How to Assess MySQL Performance

Predicting application performance is a difficult art, but an important one when choosing the target deployment environment. Among the different components of modern software solutions, the database is one of the most critical. Regardless of whether the computing platform to be evaluated is on-prem, containerized, virtualized, or in the cloud, it is crucial to consider several essential factors. In this blog, we aim to call out some key considerations when trying to assess MySQL performance for your application. We will do this by conducting experiments using HammerDB and sysbench — two popular workloads with different approach and focus — to evaluate MySQL performance. We will not concern ourselves with the raw throughput of workload. Instead, focus on understanding what the workloads exercise to help us determine how to best use them to aid our performance assessment.

Know your target platform

Everything starts with knowing the target. There are many times we get asked why some cloud instance performed poorly for their database application and almost always turned out to be some configuration error. Therefore, before we attempt to measure our database performance, we should know the system or cloud instance to be tested in detail. This allows us to know our operating environment and its capability. As database performance is heavily influenced by the performance of storage, network, memory, and processors, we must understand the upper limit of these key components. There are several ways to find out this information with the easiest way being by referring to the documentation. For example, if you are buying the latest Amazon memory-optimized EC2 instance (R7iz), the AWS page (https://aws.amazon.com/ec2/instance-types/) tells us the following:

  • Up to 3.9 GHz 4th Generation Intel Xeon Scalable processors (code-named Sapphire Rapids)
  • Up to 20% higher compute performance than z1d instances
  • Up to 50 Gbps of networking speed
  • Up to 40 Gbps of bandwidth to the Amazon Elastic Block Store (EBS)

We can also verify these capabilities by running some simple benchmarks on the different subsystems. For storage, FIO is generally used. For the network, we can use Iperf to assess the network bandwidth between the client and the database server to ensure it will be enough to meet our peak requirement.

Benchmarking the target

Two of the more popular database benchmarks for MySQL are HammerDB and sysbench. Since we are posting this blog on the HammerDB blog site, we will not describe the HammerDB workload in this blog. Instead, readers should refer to the HammerDB documentation.

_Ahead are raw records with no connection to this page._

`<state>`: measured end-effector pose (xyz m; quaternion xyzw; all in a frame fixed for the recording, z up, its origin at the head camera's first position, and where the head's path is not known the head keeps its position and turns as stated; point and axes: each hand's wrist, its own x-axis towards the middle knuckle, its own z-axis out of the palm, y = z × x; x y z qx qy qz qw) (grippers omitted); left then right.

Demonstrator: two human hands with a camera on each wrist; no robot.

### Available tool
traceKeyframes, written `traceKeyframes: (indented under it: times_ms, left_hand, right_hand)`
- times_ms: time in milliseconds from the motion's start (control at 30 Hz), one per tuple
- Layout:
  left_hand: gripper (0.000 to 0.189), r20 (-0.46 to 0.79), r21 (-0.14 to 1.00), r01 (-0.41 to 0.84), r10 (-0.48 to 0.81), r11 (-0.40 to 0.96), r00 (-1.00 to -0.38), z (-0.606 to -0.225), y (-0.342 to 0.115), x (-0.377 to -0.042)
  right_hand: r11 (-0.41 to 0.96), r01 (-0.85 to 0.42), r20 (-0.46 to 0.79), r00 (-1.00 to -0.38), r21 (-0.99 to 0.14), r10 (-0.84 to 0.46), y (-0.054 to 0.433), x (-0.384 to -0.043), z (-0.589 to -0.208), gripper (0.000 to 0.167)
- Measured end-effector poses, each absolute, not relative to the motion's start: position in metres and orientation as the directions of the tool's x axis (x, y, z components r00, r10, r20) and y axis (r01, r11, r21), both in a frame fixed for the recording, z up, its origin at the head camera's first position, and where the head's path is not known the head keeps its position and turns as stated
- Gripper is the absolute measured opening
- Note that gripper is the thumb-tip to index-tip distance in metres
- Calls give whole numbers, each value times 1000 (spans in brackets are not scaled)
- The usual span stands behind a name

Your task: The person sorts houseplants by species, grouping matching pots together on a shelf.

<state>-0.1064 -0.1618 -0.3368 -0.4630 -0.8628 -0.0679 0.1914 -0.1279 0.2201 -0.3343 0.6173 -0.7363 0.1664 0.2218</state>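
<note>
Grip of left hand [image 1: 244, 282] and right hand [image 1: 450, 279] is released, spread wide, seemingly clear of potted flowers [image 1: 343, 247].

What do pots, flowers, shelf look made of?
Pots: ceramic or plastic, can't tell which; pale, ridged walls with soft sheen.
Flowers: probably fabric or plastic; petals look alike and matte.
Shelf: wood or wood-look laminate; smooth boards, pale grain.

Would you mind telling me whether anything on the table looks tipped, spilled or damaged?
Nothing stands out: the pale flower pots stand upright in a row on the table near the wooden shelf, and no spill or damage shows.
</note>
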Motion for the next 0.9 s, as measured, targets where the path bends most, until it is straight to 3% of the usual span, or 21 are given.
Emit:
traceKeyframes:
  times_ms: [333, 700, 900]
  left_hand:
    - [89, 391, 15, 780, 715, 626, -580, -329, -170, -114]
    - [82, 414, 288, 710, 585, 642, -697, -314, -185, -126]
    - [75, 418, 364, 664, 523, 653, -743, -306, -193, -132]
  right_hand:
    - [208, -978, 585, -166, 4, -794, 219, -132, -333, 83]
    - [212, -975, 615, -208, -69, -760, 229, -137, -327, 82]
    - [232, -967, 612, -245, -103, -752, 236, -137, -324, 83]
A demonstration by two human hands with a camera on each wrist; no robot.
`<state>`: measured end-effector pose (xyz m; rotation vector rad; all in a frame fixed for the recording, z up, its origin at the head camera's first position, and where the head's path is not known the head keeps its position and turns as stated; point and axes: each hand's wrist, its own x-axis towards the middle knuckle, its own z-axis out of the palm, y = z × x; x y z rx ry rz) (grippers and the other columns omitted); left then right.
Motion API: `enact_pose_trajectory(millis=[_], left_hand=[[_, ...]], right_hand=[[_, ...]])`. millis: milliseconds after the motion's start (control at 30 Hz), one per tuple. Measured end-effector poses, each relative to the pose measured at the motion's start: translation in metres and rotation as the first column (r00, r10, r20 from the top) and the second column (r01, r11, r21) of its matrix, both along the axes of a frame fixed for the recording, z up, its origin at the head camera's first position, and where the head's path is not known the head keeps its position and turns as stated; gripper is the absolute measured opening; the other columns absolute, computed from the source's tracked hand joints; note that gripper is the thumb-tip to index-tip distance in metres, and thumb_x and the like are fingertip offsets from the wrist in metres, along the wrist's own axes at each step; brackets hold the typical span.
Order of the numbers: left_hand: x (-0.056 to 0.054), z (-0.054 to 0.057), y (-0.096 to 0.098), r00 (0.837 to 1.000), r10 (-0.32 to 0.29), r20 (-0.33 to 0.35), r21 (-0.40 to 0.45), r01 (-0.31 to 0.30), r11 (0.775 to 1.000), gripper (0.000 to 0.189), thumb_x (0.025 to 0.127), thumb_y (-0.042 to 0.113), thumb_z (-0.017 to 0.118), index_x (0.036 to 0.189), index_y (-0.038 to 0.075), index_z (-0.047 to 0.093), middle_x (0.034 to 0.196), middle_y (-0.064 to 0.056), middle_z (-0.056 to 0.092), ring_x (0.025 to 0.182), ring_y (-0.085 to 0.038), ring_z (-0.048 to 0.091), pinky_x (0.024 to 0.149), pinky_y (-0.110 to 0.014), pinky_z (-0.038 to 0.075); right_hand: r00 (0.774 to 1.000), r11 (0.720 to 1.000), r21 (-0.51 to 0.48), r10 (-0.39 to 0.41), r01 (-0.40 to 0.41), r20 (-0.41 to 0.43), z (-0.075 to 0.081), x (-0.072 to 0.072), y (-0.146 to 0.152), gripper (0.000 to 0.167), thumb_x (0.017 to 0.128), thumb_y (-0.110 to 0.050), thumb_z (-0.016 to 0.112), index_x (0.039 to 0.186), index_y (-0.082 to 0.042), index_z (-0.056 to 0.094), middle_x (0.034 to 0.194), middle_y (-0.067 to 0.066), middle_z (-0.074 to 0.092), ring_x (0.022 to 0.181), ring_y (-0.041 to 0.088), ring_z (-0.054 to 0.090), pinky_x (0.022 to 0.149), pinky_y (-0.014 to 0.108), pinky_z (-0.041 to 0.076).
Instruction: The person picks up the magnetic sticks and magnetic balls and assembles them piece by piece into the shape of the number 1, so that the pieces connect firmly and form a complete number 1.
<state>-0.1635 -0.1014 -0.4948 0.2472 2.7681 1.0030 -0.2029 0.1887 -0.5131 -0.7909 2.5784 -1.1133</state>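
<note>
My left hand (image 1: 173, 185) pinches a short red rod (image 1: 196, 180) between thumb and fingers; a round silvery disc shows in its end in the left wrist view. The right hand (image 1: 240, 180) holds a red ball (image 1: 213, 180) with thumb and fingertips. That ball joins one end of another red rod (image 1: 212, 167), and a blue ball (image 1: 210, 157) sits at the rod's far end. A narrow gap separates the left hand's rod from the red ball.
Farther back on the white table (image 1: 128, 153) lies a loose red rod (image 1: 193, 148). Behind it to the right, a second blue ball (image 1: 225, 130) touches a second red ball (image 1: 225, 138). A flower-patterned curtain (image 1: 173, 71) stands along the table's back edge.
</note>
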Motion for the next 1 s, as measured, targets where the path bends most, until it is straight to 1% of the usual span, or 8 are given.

sysbench is a widely used open-source benchmarking tool that is designed to evaluate the performance of CPU, memory, disk I/O, and database systems. In the context of MySQL performance evaluation, it simulates a typical online transaction processing (OLTP) workload on your MySQL database. The OLTP workload simulates a typical online transaction processing workload, where multiple clients execute transactions on a database concurrently. This all sounded very similar to HammerDB TPROC-C workload (we will look at HammerDB TPROC-H (OLAP) another time), so it is easy for any reader to think both workloads are about the same. Let’s look at how the workloads behave when running on an identical system

We ran both sysbench and HammerDB on a system with:

  • Processors: Two Intel Xeon 8360Y processor sockets (36 Core/72 Threads per socket). We used the first processor socket for the MySQL database and the second socket for the benchmark (sysbench or HammerDB).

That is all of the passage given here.